● **TO DO**
This task calls for printing every entry exactly.

[Records contained in a dataset]
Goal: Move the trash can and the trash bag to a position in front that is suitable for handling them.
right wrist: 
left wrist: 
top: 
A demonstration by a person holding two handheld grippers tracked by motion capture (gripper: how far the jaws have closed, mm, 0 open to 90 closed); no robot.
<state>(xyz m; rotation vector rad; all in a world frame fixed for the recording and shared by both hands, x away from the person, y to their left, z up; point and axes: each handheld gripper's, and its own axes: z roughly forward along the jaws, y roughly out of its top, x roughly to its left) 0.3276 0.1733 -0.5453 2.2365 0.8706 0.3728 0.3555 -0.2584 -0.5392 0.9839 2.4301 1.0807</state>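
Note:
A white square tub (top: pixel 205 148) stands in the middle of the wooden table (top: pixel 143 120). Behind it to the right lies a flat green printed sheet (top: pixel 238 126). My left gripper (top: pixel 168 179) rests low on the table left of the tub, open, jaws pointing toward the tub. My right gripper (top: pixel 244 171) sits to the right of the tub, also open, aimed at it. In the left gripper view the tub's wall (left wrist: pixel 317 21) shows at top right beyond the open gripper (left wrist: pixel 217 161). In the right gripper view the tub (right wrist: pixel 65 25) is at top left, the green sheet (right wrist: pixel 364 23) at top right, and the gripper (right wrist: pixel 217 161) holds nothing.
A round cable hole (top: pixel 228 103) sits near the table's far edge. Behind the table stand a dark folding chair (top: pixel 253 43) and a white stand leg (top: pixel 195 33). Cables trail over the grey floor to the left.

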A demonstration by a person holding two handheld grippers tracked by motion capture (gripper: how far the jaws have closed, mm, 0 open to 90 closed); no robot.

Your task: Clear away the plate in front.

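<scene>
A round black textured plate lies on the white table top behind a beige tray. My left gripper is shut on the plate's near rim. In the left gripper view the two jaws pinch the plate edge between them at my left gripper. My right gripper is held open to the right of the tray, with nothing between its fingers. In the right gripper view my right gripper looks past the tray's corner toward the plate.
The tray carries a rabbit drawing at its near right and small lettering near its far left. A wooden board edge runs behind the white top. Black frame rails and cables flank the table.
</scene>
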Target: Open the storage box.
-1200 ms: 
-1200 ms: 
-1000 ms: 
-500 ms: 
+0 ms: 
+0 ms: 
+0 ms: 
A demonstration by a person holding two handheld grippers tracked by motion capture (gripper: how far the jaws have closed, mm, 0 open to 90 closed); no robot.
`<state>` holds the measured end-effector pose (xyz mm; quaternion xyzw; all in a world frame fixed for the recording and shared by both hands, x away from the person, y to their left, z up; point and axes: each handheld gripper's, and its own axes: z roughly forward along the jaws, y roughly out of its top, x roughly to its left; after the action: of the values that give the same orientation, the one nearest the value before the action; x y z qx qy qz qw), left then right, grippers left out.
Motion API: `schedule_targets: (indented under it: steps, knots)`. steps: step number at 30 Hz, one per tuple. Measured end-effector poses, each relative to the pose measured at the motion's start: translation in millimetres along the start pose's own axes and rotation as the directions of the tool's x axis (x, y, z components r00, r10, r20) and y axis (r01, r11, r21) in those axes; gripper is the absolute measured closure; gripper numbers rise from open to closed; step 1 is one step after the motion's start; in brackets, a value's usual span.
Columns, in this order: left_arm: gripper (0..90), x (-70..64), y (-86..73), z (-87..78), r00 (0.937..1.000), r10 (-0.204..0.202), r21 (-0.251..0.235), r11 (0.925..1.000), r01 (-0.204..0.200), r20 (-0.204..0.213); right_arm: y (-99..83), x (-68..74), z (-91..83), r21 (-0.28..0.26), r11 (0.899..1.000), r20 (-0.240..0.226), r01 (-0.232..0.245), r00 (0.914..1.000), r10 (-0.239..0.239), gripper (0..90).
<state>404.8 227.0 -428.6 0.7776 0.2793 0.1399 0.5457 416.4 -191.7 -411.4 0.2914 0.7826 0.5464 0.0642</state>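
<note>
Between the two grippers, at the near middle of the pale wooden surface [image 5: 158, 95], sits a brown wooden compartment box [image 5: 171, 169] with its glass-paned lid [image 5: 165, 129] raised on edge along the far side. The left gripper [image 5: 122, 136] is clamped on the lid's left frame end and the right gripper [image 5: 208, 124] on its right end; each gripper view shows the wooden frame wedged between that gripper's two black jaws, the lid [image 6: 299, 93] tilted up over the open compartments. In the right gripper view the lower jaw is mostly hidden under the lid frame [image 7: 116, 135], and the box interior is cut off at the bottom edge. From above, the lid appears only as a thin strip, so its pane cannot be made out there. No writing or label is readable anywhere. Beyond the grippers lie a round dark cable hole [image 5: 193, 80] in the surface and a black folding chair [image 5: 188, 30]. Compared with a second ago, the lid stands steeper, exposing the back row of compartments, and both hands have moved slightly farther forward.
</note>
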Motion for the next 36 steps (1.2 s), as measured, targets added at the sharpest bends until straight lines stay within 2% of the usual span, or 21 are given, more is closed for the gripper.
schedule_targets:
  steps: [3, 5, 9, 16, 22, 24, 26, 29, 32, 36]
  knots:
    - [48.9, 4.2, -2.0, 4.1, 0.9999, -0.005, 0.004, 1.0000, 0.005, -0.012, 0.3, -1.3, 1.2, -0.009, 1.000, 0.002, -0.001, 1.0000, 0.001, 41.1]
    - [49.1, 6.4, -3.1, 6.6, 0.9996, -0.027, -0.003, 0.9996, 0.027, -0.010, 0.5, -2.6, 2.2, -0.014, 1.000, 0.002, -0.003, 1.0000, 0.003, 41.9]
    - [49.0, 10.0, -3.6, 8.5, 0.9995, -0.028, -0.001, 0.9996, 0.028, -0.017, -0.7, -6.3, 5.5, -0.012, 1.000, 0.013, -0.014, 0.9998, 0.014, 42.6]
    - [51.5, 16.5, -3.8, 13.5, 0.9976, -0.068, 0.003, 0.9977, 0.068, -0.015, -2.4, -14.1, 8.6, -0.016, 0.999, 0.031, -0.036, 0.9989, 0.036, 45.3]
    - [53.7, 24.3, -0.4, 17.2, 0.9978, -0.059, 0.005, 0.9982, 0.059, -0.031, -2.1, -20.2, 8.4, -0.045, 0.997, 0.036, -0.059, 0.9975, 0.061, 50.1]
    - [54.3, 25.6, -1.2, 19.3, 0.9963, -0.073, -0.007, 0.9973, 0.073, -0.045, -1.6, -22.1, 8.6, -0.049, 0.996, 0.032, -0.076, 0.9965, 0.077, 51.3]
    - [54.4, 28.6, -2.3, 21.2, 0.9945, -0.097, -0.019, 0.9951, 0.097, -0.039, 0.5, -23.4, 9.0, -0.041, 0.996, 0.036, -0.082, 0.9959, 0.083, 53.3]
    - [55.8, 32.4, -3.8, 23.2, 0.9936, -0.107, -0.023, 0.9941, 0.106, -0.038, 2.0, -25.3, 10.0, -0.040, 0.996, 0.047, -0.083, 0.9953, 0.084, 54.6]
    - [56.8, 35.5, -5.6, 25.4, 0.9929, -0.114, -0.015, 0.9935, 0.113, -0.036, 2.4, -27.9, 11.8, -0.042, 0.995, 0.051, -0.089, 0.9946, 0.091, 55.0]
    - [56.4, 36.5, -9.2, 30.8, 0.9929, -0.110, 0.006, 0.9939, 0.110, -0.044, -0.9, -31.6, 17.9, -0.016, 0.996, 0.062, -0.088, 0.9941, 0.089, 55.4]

● **RESPONSE BOX**
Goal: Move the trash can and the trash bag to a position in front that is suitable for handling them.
right wrist: 
left wrist: 
top: 
A demonstration by a person holding two handheld grippers tracked by motion capture (gripper: how far the jaws have closed, mm, 0 open to 90 closed); no robot.
<state>(xyz m; rotation vector rad; all in a world frame fixed for the recording and shared by both hands, x away from the person, y to their left, z up; point and axes: each handheld gripper's, and its own axes: z roughly forward along the jaws, y roughly out of its top, x roughly to its left) 0.3276 0.1733 -0.5453 2.2365 0.8706 0.3728 0.3555 -0.2584 -0.5392 0.9839 2.4301 1.0807</state>
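Note:
A white square tub (top: pixel 205 148) stands in the middle of the wooden table (top: pixel 143 120). Behind it to the right lies a flat green printed sheet (top: pixel 238 126). My left gripper (top: pixel 168 179) rests low on the table left of the tub, open, jaws pointing toward the tub. My right gripper (top: pixel 244 171) sits to the right of the tub, also open, aimed at it. In the left gripper view the tub's wall (left wrist: pixel 317 21) shows at top right beyond the open gripper (left wrist: pixel 217 161). In the right gripper view the tub (right wrist: pixel 65 25) is at top left, the green sheet (right wrist: pixel 364 23) at top right, and the gripper (right wrist: pixel 217 161) holds nothing.
A round cable hole (top: pixel 228 103) sits near the table's far edge. Behind the table stand a dark folding chair (top: pixel 253 43) and a white stand leg (top: pixel 195 33). Cables trail over the grey floor to the left.
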
A demonstration by a person holding two handheld grippers tracked by motion capture (gripper: how far the jaws have closed, mm, 0 open to 90 closed); no robot.

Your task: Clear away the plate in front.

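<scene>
A round black textured plate lies on the white table top behind a beige tray. My left gripper is shut on the plate's near rim. In the left gripper view the two jaws pinch the plate edge between them at my left gripper. My right gripper is held open to the right of the tray, with nothing between its fingers. In the right gripper view my right gripper looks past the tray's corner toward the plate.
The tray carries a rabbit drawing at its near right and small lettering near its far left. A wooden board edge runs behind the white top. Black frame rails and cables flank the table.
</scene>
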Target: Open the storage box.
-1200 ms: 
-1200 ms: 
-1000 ms: 
-500 ms: 
+0 ms: 
+0 ms: 
+0 ms: 
A demonstration by a person holding two handheld grippers tracked by motion capture (gripper: how far the jaws have closed, mm, 0 open to 90 closed); no robot.
`<state>` holds the measured end-effector pose (xyz mm; quaternion xyzw; all in a world frame fixed for the recording and shared by both hands, x away from the person, y to their left, z up; point and axes: each handheld gripper's, and its own axes: z roughly forward along the jaws, y roughly out of its top, x roughly to its left; after the action: of the values that give the same orientation, the one nearest the value before the action; x y z qx qy qz qw), left then right, grippers left out.
Motion API: `schedule_targets: (indented under it: steps, knots)`. steps: step number at 30 Hz, one per tuple. Measured end-effector poses, each relative to the pose measured at the motion's start: translation in millimetres along the start pose's own axes and rotation as the directions of the tool's x axis (x, y, z components r00, r10, r20) and y axis (r01, r11, r21) in those axes; gripper is the absolute measured closure; gripper numbers rise from open to closed; step 1 is one step after the motion's start; in brackets, a value's usual span.
Columns, in this order: left_arm: gripper (0..90), x (-70..64), y (-86..73), z (-87..78), r00 (0.937..1.000), r10 (-0.204..0.202), r21 (-0.251..0.235), r11 (0.925..1.000), r01 (-0.204..0.200), r20 (-0.204..0.213); right_arm: y (-99..83), x (-68..74), z (-91..83), r21 (-0.28..0.26), r11 (0.899..1.000), r20 (-0.240..0.226), r01 (-0.232..0.245), r00 (0.914..1.000), r10 (-0.239..0.239), gripper (0..90).
<state>404.8 227.0 -428.6 0.7776 0.2793 0.1399 0.5457 416.4 -191.7 -411.4 0.2914 0.7826 0.5464 0.0642</state>
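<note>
Between the two grippers, at the near middle of the pale wooden surface [image 5: 158, 95], sits a brown wooden compartment box [image 5: 171, 169] with its glass-paned lid [image 5: 165, 129] raised on edge along the far side. The left gripper [image 5: 122, 136] is clamped on the lid's left frame end and the right gripper [image 5: 208, 124] on its right end; each gripper view shows the wooden frame wedged between that gripper's two black jaws, the lid [image 6: 299, 93] tilted up over the open compartments. In the right gripper view the lower jaw is mostly hidden under the lid frame [image 7: 116, 135], and the box interior is cut off at the bottom edge. From above, the lid appears only as a thin strip, so its pane cannot be made out there. No writing or label is readable anywhere. Beyond the grippers lie a round dark cable hole [image 5: 193, 80] in the surface and a black folding chair [image 5: 188, 30]. Compared with a second ago, the lid stands steeper, exposing the back row of compartments, and both hands have moved slightly farther forward.
</note>
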Motion for the next 36 steps (1.2 s), as measured, targets added at the sharpest bends until straight lines stay within 2% of the usual span, or 21 are given, more is closed for the gripper.
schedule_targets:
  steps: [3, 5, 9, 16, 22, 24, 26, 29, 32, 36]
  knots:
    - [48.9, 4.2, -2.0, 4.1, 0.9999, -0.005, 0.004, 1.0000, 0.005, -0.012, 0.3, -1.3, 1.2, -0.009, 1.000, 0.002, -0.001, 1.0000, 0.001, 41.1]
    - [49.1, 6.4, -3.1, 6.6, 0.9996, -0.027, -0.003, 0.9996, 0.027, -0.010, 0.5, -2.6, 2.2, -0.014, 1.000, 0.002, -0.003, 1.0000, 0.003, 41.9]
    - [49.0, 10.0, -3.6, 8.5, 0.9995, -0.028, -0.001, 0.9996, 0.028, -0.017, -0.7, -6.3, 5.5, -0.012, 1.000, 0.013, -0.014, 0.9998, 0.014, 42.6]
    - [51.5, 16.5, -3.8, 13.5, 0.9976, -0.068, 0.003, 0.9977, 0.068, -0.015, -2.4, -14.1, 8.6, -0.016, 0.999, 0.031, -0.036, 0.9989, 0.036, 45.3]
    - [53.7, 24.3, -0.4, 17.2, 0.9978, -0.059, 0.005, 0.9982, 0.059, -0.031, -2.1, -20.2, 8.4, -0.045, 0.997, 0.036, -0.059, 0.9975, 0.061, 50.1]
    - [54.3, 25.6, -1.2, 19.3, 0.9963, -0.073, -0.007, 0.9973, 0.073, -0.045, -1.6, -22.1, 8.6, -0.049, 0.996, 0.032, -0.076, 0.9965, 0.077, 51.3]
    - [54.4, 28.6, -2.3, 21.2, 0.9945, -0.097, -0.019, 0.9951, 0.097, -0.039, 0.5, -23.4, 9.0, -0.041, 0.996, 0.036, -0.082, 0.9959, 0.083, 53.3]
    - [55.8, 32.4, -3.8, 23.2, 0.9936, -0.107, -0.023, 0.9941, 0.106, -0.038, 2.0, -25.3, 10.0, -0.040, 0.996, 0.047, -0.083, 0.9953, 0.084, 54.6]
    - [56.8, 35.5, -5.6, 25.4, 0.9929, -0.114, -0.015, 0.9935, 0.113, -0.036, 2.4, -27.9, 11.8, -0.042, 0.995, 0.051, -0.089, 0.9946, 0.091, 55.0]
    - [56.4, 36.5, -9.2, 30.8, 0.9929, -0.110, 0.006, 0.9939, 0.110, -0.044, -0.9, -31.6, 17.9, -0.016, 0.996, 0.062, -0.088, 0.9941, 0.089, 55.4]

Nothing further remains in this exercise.